#### WHAT THE EXERCISE ASKS:
Every line below that contains the word "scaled" must be copied.

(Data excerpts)
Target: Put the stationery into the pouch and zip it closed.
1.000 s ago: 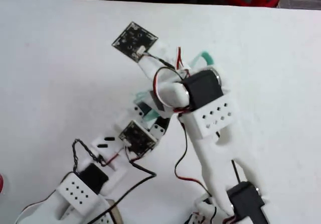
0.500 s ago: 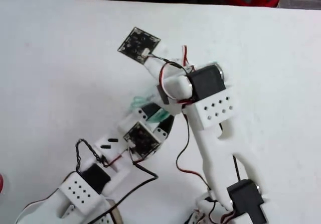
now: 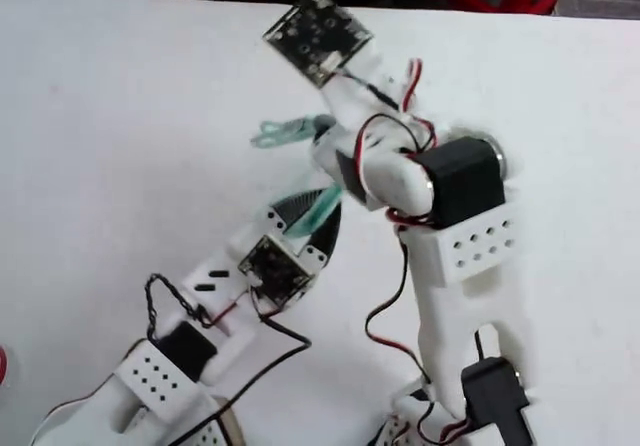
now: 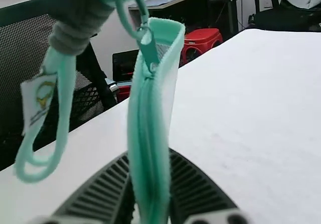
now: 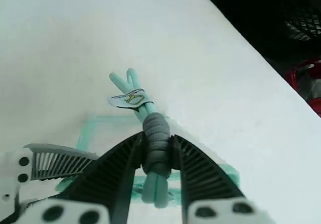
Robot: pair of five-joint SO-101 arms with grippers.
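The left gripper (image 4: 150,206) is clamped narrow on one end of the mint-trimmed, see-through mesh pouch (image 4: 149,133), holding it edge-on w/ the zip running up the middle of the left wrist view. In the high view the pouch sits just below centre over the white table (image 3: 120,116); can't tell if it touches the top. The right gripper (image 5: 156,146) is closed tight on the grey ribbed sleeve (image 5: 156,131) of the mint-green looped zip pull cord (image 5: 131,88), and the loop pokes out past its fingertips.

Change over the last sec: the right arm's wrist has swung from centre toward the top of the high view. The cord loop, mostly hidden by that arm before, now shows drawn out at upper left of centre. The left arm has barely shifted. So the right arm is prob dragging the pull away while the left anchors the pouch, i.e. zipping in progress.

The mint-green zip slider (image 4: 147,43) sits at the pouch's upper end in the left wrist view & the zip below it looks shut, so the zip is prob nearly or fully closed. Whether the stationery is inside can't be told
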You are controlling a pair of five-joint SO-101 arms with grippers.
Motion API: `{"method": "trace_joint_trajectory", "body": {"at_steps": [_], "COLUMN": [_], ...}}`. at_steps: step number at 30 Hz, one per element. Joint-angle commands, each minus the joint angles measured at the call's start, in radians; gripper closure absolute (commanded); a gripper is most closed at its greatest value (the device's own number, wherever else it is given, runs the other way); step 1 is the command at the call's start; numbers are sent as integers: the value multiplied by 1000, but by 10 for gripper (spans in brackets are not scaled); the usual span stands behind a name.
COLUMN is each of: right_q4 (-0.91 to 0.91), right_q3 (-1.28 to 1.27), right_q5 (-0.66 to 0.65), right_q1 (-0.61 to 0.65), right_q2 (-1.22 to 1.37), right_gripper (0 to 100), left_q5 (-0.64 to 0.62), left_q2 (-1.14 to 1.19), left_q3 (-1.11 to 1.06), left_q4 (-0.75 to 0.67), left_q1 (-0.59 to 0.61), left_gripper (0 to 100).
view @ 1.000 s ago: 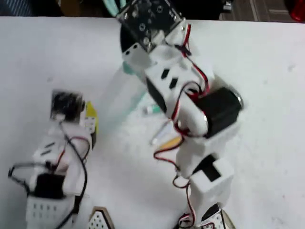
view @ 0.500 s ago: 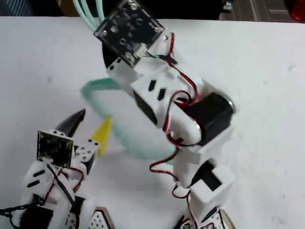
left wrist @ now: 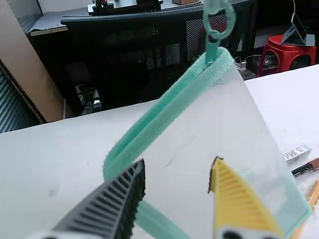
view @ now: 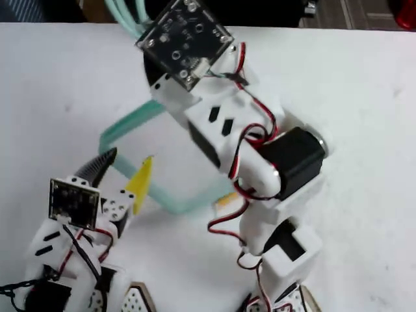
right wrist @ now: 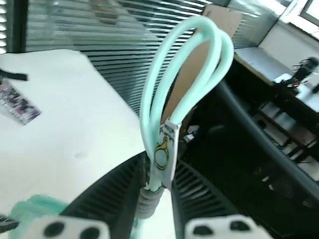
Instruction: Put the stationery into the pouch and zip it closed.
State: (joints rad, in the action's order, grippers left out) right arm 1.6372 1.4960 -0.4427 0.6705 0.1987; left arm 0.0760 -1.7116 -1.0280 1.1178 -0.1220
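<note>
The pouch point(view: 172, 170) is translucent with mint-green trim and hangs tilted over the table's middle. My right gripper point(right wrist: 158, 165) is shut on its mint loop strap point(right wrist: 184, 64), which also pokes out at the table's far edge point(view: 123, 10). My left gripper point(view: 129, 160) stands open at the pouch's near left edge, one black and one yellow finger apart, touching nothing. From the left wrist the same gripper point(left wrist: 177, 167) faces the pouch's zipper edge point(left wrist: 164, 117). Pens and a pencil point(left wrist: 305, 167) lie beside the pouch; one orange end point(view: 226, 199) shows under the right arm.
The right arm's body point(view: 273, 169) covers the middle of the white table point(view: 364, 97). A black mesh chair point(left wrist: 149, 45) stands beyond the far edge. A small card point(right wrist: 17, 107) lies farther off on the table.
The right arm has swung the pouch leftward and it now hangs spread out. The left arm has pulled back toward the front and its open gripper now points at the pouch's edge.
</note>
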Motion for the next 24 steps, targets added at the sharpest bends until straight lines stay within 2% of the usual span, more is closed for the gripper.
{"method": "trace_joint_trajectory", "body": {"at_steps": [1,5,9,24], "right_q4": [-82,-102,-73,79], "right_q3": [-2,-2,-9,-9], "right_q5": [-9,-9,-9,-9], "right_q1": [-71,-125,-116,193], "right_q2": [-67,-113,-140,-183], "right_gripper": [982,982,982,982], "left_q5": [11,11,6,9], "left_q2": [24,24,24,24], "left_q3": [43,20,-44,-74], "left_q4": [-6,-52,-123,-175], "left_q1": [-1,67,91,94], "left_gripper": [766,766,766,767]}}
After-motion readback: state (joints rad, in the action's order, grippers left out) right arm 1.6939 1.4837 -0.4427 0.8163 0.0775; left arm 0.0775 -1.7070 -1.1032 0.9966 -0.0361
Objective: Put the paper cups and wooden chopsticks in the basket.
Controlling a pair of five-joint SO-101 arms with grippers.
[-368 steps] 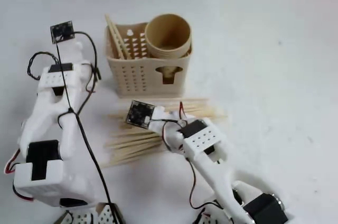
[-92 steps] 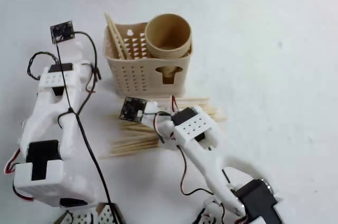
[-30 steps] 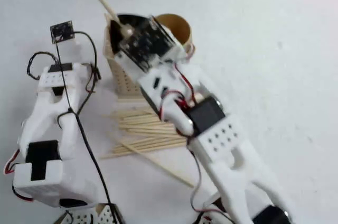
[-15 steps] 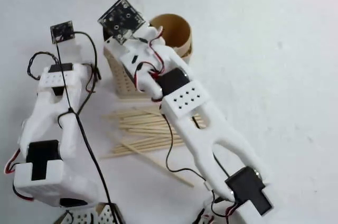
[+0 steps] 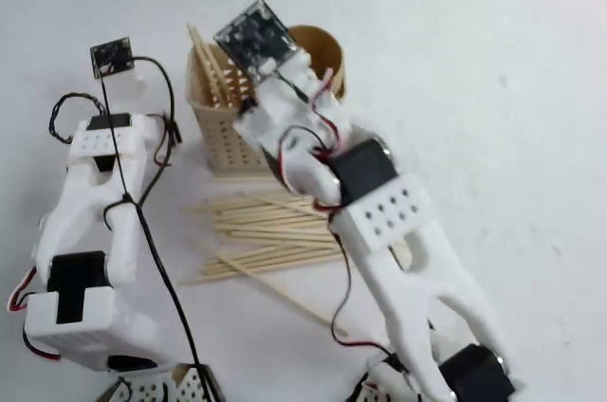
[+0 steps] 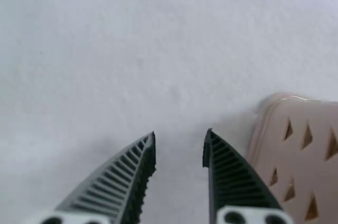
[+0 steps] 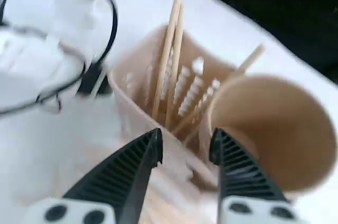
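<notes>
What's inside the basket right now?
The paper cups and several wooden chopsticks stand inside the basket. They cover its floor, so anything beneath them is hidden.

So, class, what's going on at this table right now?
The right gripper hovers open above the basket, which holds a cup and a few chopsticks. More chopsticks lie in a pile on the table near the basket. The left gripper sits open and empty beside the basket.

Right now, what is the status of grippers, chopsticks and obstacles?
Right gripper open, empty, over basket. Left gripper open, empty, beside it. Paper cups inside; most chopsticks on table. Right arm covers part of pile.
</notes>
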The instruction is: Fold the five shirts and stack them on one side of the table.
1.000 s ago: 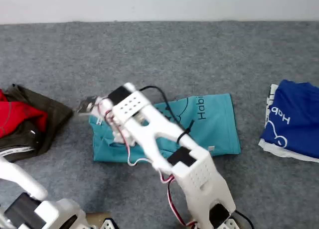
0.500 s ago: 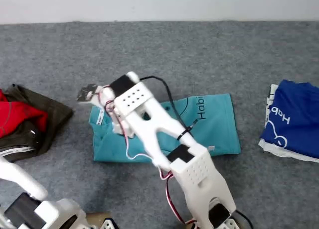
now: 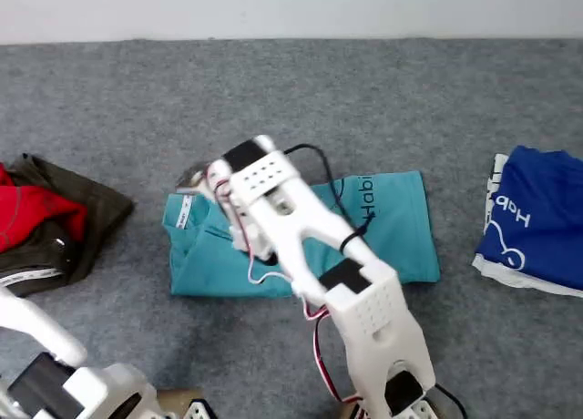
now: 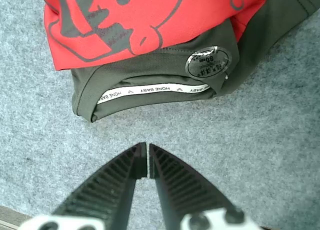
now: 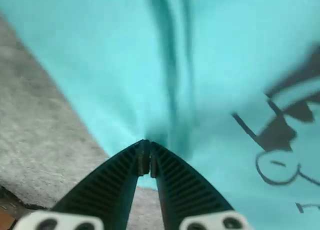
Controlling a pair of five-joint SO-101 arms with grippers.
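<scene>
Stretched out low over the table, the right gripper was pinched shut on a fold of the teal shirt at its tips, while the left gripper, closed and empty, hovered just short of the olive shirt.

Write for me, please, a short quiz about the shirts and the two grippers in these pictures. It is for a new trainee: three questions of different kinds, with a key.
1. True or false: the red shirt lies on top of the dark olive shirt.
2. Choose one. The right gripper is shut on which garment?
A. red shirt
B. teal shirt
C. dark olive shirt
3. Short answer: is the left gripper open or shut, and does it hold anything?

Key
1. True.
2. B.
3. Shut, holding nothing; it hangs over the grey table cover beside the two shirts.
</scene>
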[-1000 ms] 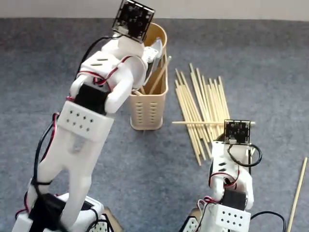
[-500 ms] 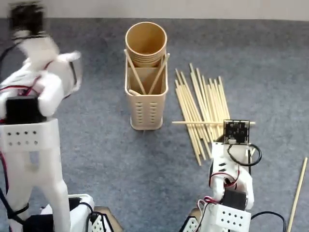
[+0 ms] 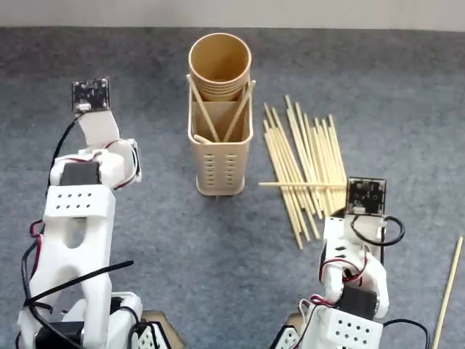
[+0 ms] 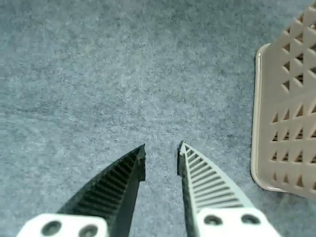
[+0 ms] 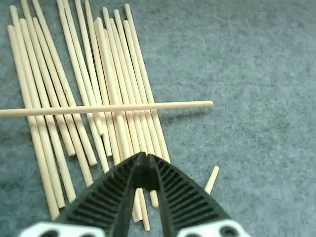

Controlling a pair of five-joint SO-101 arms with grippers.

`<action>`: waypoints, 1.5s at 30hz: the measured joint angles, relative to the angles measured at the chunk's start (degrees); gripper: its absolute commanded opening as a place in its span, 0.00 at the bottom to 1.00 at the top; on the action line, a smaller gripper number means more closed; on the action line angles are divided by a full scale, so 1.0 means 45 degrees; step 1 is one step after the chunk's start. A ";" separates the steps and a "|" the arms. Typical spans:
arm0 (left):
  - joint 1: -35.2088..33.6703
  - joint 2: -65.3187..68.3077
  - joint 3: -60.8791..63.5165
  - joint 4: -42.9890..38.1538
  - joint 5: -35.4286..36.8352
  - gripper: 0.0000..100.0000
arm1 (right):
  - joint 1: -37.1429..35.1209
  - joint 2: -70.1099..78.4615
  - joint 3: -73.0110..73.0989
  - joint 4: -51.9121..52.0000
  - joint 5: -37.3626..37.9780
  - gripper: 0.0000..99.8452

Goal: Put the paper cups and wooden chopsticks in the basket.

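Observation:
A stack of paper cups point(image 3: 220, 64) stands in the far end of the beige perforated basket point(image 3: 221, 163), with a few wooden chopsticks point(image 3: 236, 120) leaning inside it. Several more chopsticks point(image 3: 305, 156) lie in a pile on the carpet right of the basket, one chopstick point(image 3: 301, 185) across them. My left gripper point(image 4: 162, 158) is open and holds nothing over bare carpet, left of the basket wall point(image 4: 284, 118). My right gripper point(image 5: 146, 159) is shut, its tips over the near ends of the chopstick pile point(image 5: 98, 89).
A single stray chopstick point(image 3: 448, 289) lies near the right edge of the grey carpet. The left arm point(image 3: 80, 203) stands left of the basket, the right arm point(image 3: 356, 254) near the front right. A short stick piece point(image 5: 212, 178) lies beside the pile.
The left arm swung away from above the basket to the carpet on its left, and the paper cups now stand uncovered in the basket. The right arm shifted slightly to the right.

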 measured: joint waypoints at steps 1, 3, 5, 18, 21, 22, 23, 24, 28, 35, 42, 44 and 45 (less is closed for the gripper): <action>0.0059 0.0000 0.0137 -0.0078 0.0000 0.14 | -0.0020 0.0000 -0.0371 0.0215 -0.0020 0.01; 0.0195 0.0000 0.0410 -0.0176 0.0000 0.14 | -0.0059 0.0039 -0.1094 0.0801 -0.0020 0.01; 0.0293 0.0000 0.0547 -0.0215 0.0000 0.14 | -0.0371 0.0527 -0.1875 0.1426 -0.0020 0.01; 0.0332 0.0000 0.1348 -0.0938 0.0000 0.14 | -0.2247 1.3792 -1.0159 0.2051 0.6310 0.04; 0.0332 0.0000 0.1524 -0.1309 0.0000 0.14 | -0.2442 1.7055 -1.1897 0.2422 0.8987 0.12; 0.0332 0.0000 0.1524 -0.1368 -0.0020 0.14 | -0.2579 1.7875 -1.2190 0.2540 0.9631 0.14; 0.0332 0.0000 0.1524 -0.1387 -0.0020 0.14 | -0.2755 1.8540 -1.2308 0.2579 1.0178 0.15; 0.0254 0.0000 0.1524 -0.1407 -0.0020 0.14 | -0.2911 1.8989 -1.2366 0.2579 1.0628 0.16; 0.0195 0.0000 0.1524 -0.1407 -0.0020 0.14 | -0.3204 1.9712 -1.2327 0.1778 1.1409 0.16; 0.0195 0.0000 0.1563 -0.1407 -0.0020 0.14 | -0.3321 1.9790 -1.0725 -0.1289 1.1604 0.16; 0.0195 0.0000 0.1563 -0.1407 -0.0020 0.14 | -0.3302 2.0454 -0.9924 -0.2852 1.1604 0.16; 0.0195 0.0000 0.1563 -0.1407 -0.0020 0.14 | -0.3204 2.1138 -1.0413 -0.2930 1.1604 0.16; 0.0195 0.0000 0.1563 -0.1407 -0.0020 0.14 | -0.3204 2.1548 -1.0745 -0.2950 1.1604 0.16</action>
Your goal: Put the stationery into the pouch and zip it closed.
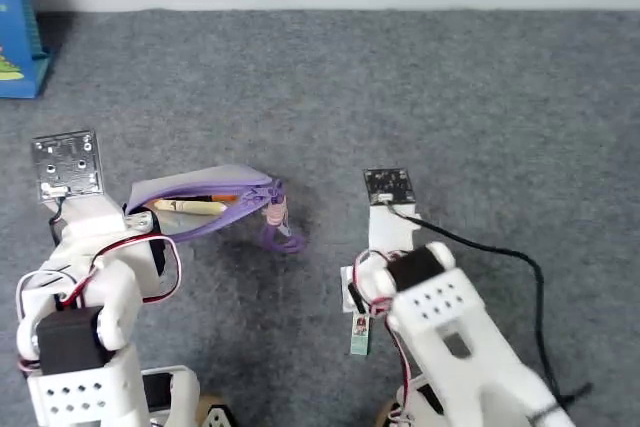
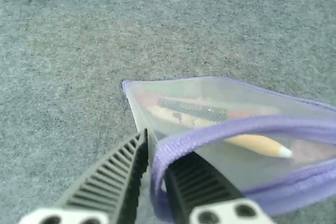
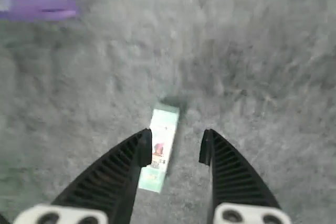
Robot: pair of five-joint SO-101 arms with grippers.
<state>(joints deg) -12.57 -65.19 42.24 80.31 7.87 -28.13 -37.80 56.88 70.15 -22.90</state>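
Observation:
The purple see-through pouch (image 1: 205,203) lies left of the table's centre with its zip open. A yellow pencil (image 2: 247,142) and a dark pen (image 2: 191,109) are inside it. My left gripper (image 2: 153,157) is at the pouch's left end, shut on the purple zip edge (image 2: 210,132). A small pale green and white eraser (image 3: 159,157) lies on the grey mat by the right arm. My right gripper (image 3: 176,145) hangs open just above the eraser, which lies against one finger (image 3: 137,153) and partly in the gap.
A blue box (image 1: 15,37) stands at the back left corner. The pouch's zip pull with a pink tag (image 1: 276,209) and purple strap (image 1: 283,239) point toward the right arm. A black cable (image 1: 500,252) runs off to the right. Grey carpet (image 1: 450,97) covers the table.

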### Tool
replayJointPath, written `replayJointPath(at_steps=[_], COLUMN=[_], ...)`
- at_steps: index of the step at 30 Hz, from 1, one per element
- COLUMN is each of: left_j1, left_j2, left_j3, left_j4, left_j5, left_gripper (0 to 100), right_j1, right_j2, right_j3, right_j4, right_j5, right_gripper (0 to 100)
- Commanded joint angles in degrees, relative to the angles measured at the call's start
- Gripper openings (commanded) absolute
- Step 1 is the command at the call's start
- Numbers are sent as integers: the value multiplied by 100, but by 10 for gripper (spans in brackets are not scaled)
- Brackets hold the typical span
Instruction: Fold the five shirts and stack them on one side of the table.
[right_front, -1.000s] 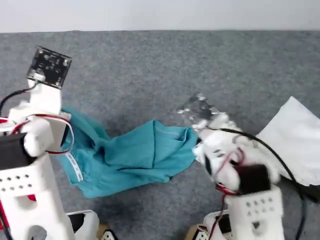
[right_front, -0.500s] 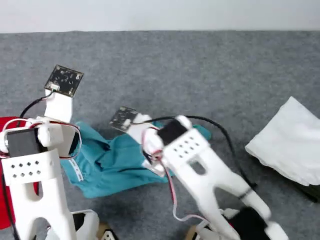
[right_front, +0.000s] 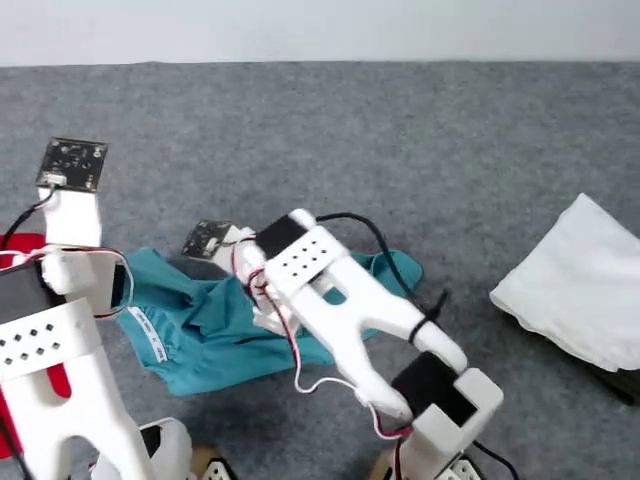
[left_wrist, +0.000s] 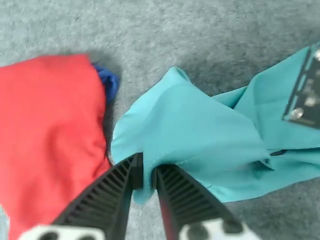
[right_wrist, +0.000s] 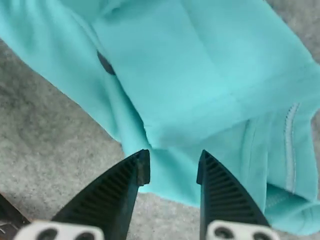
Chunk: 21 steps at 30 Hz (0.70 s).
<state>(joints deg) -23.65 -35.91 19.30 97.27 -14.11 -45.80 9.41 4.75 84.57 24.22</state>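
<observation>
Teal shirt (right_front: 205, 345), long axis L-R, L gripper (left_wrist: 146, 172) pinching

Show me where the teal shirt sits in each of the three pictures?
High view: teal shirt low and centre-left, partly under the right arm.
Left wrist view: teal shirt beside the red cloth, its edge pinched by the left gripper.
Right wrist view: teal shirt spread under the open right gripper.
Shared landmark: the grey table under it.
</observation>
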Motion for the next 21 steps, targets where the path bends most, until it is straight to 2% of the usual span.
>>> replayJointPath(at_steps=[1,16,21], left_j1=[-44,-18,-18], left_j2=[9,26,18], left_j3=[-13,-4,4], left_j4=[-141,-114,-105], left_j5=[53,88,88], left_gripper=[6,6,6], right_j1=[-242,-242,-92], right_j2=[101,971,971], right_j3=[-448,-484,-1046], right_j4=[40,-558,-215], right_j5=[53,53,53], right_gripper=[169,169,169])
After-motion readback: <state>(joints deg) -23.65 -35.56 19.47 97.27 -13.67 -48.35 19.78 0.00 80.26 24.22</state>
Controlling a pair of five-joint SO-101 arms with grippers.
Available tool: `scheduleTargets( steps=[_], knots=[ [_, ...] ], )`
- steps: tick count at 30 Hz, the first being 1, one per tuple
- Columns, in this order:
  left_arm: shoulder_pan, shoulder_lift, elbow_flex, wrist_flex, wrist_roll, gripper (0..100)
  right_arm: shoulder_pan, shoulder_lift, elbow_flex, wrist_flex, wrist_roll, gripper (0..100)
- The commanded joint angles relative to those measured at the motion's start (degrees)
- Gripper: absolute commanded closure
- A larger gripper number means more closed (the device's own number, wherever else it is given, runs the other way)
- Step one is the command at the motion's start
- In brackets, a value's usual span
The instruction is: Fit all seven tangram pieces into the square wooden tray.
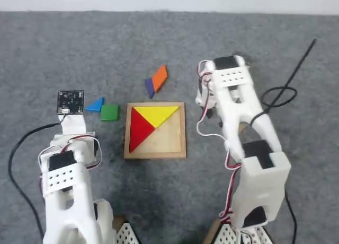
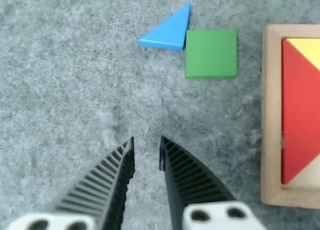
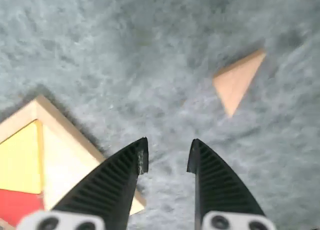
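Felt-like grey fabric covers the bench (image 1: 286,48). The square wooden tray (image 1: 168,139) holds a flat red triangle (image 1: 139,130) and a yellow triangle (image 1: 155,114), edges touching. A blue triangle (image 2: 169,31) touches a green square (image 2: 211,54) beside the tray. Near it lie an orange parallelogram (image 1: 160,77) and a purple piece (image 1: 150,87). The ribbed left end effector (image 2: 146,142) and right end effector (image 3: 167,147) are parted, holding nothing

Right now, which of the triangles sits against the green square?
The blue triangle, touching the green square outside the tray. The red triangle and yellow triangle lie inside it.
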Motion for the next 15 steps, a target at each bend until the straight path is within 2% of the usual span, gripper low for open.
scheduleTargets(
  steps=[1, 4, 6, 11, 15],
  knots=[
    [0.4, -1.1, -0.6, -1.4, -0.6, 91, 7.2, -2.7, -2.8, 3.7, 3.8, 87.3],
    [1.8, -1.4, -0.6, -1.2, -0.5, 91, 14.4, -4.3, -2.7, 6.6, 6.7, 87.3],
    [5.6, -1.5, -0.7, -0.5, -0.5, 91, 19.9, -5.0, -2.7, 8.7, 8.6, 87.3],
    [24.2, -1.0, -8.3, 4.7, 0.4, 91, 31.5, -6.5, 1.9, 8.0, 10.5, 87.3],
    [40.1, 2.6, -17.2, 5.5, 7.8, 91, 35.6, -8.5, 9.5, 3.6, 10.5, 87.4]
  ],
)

#### EXPECTED ANSWER:
Motion API: `{"method": "trace_joint_trajectory", "body": {"at_steps": [_], "COLUMN": [_], ...}}`. at_steps: step number at 30 Hz, one per element. Joint-angle commands, each minus the joint angles measured at the call's start, in radians; gripper closure absolute (commanded); a gripper is most closed at its greatest value (the device's own number, wherever else it is given, runs the other way); step 1 is the command at the call's start; numbers are sent as integers: the value multiplied by 1000, but by 10 for gripper (spans in brackets are not scaled); the usual span stands behind a name.
- Numbers are sent as integers: the value multiplied by 100, but by 10 for gripper (spans in brackets are not scaled)

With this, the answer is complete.